25 December 2018

Data Science: Variation (Just the Quotes)

"There is a maxim which is often quoted, that ‘The same causes will always produce the same effects.’ To make this maxim intelligible we must define what we mean by the same causes and the same effects, since it is manifest that no event ever happens more that once, so that the causes and effects cannot be the same in all respects. [...] There is another maxim which must not be confounded with that quoted at the beginning of this article, which asserts ‘That like causes produce like effects’. This is only true when small variations in the initial circumstances produce only small variations in the final state of the system.

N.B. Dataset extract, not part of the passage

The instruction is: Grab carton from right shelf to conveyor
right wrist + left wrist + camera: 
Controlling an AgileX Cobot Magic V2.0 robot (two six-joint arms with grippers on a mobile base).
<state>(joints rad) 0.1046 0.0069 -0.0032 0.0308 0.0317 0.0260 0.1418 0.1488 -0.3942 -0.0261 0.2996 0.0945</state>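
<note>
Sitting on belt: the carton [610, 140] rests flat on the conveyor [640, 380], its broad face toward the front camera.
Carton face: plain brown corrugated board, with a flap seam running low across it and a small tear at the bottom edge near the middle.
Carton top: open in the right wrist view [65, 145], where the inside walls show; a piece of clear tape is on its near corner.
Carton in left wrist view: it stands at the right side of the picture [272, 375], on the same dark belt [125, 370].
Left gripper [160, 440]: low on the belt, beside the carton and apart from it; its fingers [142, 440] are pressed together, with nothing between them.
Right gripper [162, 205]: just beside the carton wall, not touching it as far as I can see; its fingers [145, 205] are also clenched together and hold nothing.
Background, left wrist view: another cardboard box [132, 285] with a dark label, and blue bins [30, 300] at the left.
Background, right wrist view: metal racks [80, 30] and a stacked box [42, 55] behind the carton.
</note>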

In a great many physical phenomena this condition is satisfied; but there are other cases in which a small initial variation may produce a great change in the final state of the system, as when the displacement of the ‘points’ causes a railway train to run into another instead of keeping its proper course." (James C Maxwell, "Matter and Motion", 1876)

"Statistics may be regarded as (i) the study of populations, (ii) as the study of variation, and (iii) as the study of methods of the reduction of data." (Sir Ronald A Fisher, "Statistical Methods for Research Worker", 1925)

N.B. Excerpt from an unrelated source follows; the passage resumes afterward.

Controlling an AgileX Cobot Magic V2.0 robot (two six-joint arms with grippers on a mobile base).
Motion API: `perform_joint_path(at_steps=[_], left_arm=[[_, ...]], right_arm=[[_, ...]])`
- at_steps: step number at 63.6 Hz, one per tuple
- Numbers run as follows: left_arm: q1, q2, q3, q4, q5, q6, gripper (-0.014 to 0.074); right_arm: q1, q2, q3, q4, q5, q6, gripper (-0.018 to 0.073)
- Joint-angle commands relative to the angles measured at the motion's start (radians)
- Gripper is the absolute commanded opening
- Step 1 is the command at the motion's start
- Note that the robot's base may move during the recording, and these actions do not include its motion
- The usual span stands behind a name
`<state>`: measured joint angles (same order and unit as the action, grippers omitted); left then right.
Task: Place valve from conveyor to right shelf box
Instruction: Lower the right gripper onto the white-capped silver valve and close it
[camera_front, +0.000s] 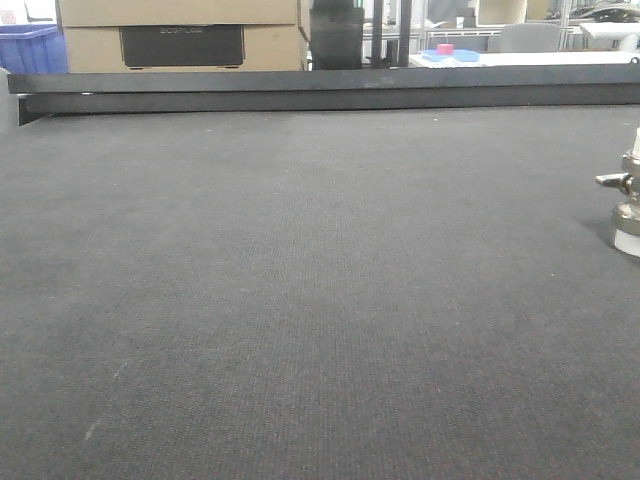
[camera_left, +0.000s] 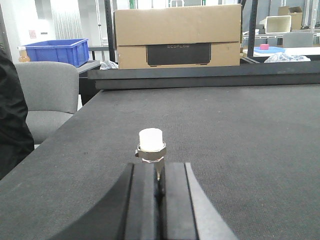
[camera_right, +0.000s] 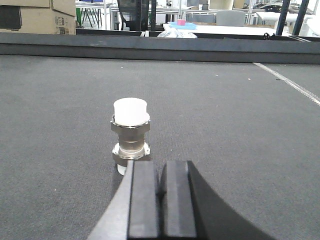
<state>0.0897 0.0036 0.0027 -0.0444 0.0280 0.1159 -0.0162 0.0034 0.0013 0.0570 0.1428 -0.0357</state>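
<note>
plainly nothing held yet. found the right gripper (camera_right: 160, 175) with fingers (camera_right: 144, 200) pressed flat together, no gap worth naming, clamped on nothing. found the left gripper (camera_left: 159, 180) much alike, fingers (camera_left: 145, 200) all but touching, yet with a thin metal stub (camera_left: 158, 174) showing at the tip of the seam; could not tell whether pinched there or merely standing behind it. spotted the valve (camera_right: 130, 136) upright on the conveyor (camera_right: 240, 130), just beyond the right fingertips and a shade to their left, clear of them, white cap (camera_right: 130, 110) uppermost, hex collar (camera_right: 130, 127) beneath, flanged foot on the belt. in the front view, met it also, cropped by the right edge, short lever (camera_front: 612, 181) sticking out sideways. spotted a similar fitting (camera_left: 151, 146) just ahead of the left fingertips, dead in line with the seam; could not settle whether the same piece or a second one. saw no shelf box anywhere ahead of either pair of fingers.

judged the pick as not begun. reckoned the first hazard to be a forward push with fingers shut: would butt the narrow-footed body and topple or skid it across the weave. feared, too, a spread too slight to pass the hex collar, nudging it off line. suspected slipping from a pinch on the smooth white cap alone, and swinging round the lever's weight from a pinch off-centre. expected trouble from any belt travel, carrying it away from the fingertips mid-close.
</note>
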Motion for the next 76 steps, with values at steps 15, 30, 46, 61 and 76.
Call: perform_joint_path(at_steps=[15,30,46,61,76], left_arm=[[-0.006,-0.004,-0.003,0.004,-0.015,-0.004,-0.0111],[-0.006,-0.004,-0.003,0.004,-0.015,-0.004,-0.0111],[-0.006,-0.004,-0.003,0.004,-0.057,-0.004,-0.0111],[-0.006,-0.004,-0.003,0.0,-0.066,-0.004,-0.0111],[-0.006,-0.004,-0.003,-0.037,-0.284,-0.004,-0.0111]], right_arm=[[0.0,-0.003,-0.001,0.0,-0.023,-0.001,-0.0162],[0.0,-0.003,-0.001,0.0,-0.023,-0.001,-0.0162],[0.0,-0.003,-0.001,0.0,-0.065,-0.001,-0.0162],[0.0,-0.003,-0.001,0.0,-0.113,-0.001,-0.0162],[0.0,-0.003,-0.046,0.0,-0.232,-0.001,-0.0162]])
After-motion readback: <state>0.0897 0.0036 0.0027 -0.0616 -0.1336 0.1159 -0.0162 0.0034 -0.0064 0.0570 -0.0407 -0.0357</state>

"The conception of statistics as the study of variation is the natural outcome of viewing the subject as the study of populations; for a population of individuals in all respects identical is completely described by a description of anyone individual, together with the number in the group. The populations which are the object of statistical study always display variations in one or more respects. To speak of statistics as the study of variation also serves to emphasise the contrast between the aims of modern statisticians and those of their predecessors." (Sir Ronald A Fisher, "Statistical Methods for Research Workers", 1925)

"Postulate 1. All chance systems of causes are not alike in the sense that they enable us to predict the future in terms of the past. Postulate 2. Constant systems of chance causes do exist in nature. Postulate 3. Assignable causes of variation may be found and eliminated."(Walter A Shewhart, "Economic Control of Quality of Manufactured Product", 1931)

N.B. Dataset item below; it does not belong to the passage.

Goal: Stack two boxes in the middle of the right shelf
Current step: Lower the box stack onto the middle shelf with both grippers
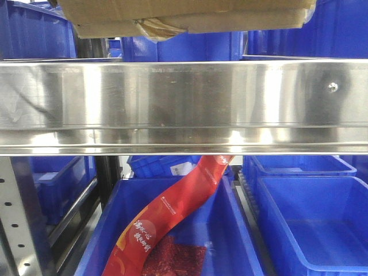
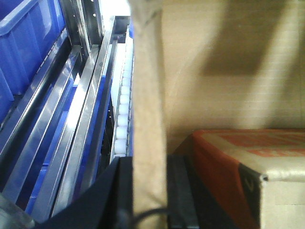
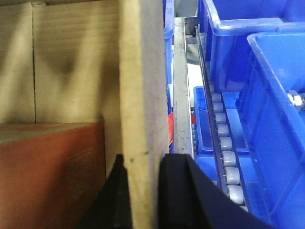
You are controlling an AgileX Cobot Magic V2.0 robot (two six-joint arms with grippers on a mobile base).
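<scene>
1. Cardboard carton [image 1: 184, 17] hangs at twelve o'clock above the stainless-steel shelf [image 1: 184, 103], long axis parallel to its lip.
2. Left pincer [image 2: 148, 191] and right pincer [image 3: 142, 191] each clamp a carton side wall.

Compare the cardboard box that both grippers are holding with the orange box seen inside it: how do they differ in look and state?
The cardboard box is plain brown and open, its side walls pinched by the left gripper and right gripper. The orange box is printed, with a pale end, and no gripper touches it. The cardboard box is plainly larger, since the orange box sits inside it. Both look like cardboard.
</scene>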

"In our definition of system we noted that all systems have interrelationships between objects and between their attributes. If every part of the system is so related to every other part that any change in one aspect results in dynamic changes in all other parts of the total system, the system is said to behave as a whole or coherently. At the other extreme is a set of parts that are completely unrelated: that is, a change in each part depends only on that part alone. The variation in the set is the physical sum of the variations of the parts. Such behavior is called independent or physical summativity." (Arthur D Hall & Robert E Fagen, "Definition of System", General Systems Vol. 1, 1956)

"The statistics themselves prove nothing; nor are they at any time a substitute for logical thinking. There are […] many simple but not always obvious snags in the data to contend with. Variations in even the simplest of figures may conceal a compound of influences which have to be taken into account before any conclusions are drawn from the data." (Alfred R Ilersic, "Statistics", 1959)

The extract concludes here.